Cecilia Villalain, Daniel Rolnik, M. Mar Gil

Managing Editors
Murat Yayla

Statistics Editor
Resul Arısoy

Results of routine first trimester screening tests and following invasive procedures during pregnancy

Rahime Nida Ergin, Murat Yayla

Article info

Results of routine first trimester screening tests and following invasive procedures during pregnancy. Perinatal Journal 2015;23(1):50-55 DOI: 10.2399/prn.15.0231012

Author(s) Information

Rahime Nida Ergin1,
Murat Yayla2

  1. Bahçeşehir Üniversitesi Tıp Fakültesi Kadın Hastalıkları ve Doğum Ana Bilim Dalı- İstanbul TR
  2. International Hospital Kadın Hastalıkları ve Doğum Kliniği- İstanbul TR

Rahime Nida Ergin, Bahçeşehir Üniversitesi Tıp Fakültesi Kadın Hastalıkları ve Doğum Ana Bilim Dalı- İstanbul TR, [email protected]

Publication History

Manuscript Received: January 12, 2015

Manuscript Accepted: February 17, 2015

Earlyview Date: February 17, 2015

Conflicts of Interest

No conflicts declared.

The purpose of this study is to show distribution of risk in pregnancies which underwent first trimester combined tests, and investigate general demographic and clinical characteristics of patients, underwent invasive diagnostic tests after screening tests.  
Combined test data of first trimester screening in 2008-2011 were evaluated retrospectively and cross-sectional.
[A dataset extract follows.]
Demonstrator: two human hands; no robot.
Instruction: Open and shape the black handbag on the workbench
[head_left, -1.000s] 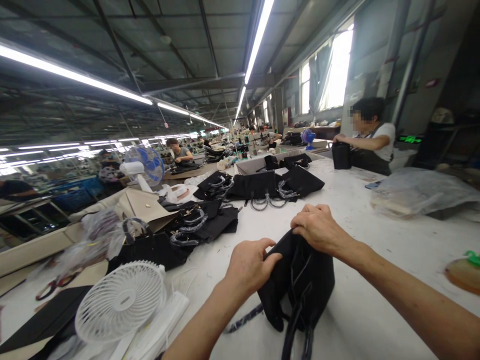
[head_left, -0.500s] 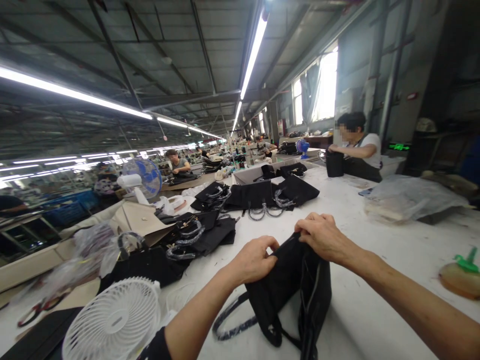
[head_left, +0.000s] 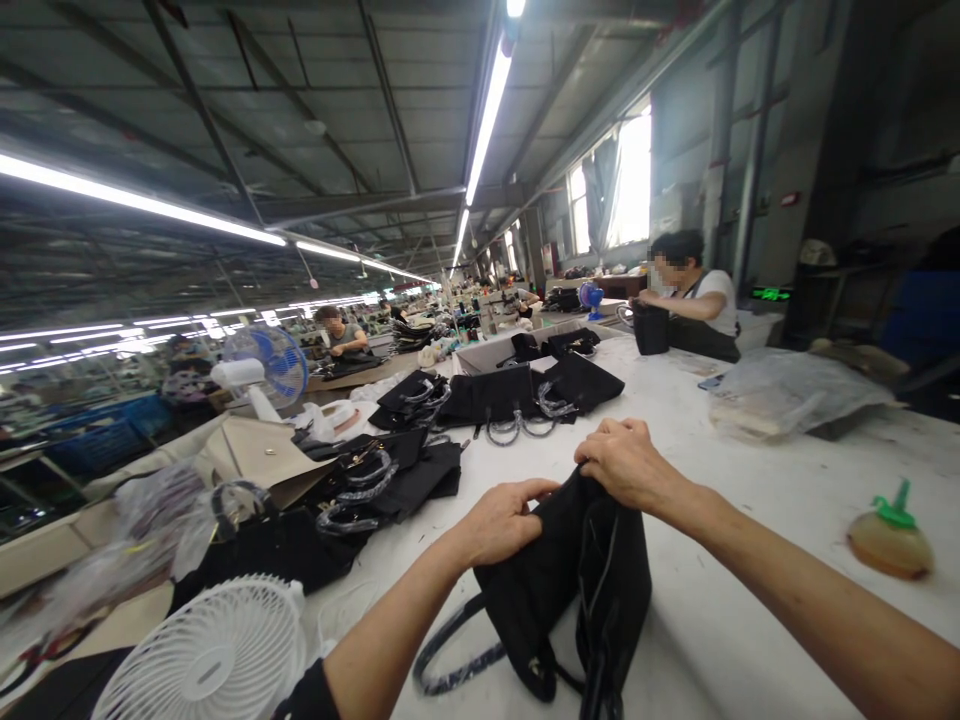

After the measurement of nuchal translucency (NT), double test was applied to complete combined test within the same day. Invasive diagnostic procedures were compared in terms of rate, indications, karyotype and postnatal outcomes. 
A total of 1109 pregnant women were included. Their mean age was 31.07±3.73 years. Free-bhCG was 1.26±0.94 MoM and PAPPA was 1.16±0.65 MoM. Mean NT value was 1.60±0.67 mm. With threshold of 1/250, screening test was positive in 3.1% of the cases. Additional 22 cases due to first trimester screening and 19 cases due to second trimester screening had invasive procedures (6.4% in total). Invasive procedures revealed karyotype anomaly in 11.3%. Karyotype anomalies were more frequent in group (20%) with positive combined test compared to ones performed for other reasons like maternal anxiety.
Although false positive rate is 3.1% in first trimester combined test, rate of total invasive procedures is more than double (6.4%). Number of invasive diagnostic procedures increased due to maternal anxiety of age and physicians evaluating only NT or double tests. With diagnostic procedures, chromosome anomalies reaches 11% and termination need reaches 10%. Invasive procedures performed due to anxiety of mother or physician revealed no chromosomal anomaly requiring termination.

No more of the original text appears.